§ **Exercise description**
Would you repeat each of the lines below exactly?

* * *

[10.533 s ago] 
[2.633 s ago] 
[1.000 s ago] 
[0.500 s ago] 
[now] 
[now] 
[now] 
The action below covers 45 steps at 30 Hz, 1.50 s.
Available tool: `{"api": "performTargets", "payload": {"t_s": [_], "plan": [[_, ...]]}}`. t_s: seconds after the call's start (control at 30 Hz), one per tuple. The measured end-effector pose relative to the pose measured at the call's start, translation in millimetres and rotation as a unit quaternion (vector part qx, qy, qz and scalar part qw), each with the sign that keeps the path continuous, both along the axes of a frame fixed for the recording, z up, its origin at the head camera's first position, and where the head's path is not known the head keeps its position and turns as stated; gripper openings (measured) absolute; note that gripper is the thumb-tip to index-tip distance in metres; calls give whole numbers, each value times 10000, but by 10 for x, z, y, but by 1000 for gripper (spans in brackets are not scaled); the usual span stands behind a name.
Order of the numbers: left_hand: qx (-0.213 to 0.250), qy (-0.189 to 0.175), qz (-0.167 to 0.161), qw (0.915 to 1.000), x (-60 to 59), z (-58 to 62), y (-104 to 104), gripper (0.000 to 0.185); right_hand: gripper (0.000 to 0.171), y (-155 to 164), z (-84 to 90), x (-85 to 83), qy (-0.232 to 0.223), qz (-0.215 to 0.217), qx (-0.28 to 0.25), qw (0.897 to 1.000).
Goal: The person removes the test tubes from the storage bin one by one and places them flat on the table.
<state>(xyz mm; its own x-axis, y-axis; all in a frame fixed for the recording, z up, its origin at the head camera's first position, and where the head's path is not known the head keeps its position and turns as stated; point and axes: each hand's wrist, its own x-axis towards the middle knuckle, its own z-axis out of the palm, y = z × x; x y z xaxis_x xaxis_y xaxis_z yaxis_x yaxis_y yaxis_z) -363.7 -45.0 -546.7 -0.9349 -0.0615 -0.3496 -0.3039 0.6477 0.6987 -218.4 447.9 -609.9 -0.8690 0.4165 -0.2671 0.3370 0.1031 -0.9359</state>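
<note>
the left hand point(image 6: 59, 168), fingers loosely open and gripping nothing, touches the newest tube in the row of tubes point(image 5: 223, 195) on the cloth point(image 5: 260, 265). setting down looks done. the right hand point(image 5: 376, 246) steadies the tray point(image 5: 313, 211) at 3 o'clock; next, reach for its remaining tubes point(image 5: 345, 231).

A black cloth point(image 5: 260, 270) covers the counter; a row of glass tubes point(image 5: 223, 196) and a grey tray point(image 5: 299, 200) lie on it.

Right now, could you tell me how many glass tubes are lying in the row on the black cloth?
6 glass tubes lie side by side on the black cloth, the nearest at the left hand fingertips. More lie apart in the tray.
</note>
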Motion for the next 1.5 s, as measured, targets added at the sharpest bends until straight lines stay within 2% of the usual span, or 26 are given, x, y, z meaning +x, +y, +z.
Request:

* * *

§ **Response to the task**
[10.533 s ago] 
[2.633 s ago] 
[1.000 s ago] 
[0.500 s ago] 
[now] 
[now] 
[now] 
The action below covers 45 steps at 30 Hz, 1.50 s.
Available tool: `{"api": "performTargets", "payload": {"t_s": [_], "plan": [[_, ...]]}}`. t_s: seconds after the call's start (control at 30 Hz), one per tuple. The measured end-effector pose relative to the pose measured at the call's start, translation in millimetres and rotation as a unit quaternion (vector part qx, qy, qz and scalar part qw), each with the sign that keeps the path continuous, both along the axes of a frame fixed for the recording, z up, its origin at the head camera's first position, and where the head's path is not known the head keeps its position and turns as stated; gripper openings (measured) absolute; note that gripper is the thumb-tip to index-tip distance in metres; calls give whole numbers, each value times 10000, but by 10 for x, z, y, but by 1000 for gripper (spans in brackets are not scaled); the usual span stands behind a name.
Order of the numbers: left_hand: qx (-0.213 to 0.250), qy (-0.189 to 0.175), qz (-0.167 to 0.161), qw (0.915 to 1.000), x (-60 to 59), z (-58 to 62), y (-104 to 104), gripper (0.000 to 0.185); right_hand: gripper (0.000 to 0.171), y (-155 to 164), z (-84 to 90), x (-85 to 83), qy (-0.232 to 0.223), qz (-0.215 to 0.217), qx (-0.28 to 0.25), qw (0.897 to 1.000).
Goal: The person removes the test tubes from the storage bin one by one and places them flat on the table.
<state>(xyz mm; its own x-axis, y-axis; all in a frame fixed for the recording, z up, its origin at the head camera's first position, and where the head's path is not known the head keeps its position and turns as stated; point and axes: each hand's wrist, its own x-axis towards the middle knuckle, its own z-axis out of the palm, y = z × x; x y z xaxis_x xaxis_y xaxis_z yaxis_x yaxis_y yaxis_z) -363.7 -45.0 -546.7 -0.9349 -0.0615 -0.3496 -0.3039 0.6477 0.6987 -218.4 447.9 -609.9 -0.8690 0.4165 -0.2671 0.3370 0.1031 -0.9359</state>
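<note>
the left hand point(image 6: 59, 168), fingers loosely open and gripping nothing, touches the newest tube in the row of tubes point(image 5: 223, 195) on the cloth point(image 5: 260, 265). setting down looks done. the right hand point(image 5: 376, 246) steadies the tray point(image 5: 313, 211) at 3 o'clock; next, reach for its remaining tubes point(image 5: 345, 231).

A black cloth point(image 5: 260, 270) covers the counter; a row of glass tubes point(image 5: 223, 196) and a grey tray point(image 5: 299, 200) lie on it.

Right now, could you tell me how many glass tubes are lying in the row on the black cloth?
6 glass tubes lie side by side on the black cloth, the nearest at the left hand fingertips. More lie apart in the tray.
</note>
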Motion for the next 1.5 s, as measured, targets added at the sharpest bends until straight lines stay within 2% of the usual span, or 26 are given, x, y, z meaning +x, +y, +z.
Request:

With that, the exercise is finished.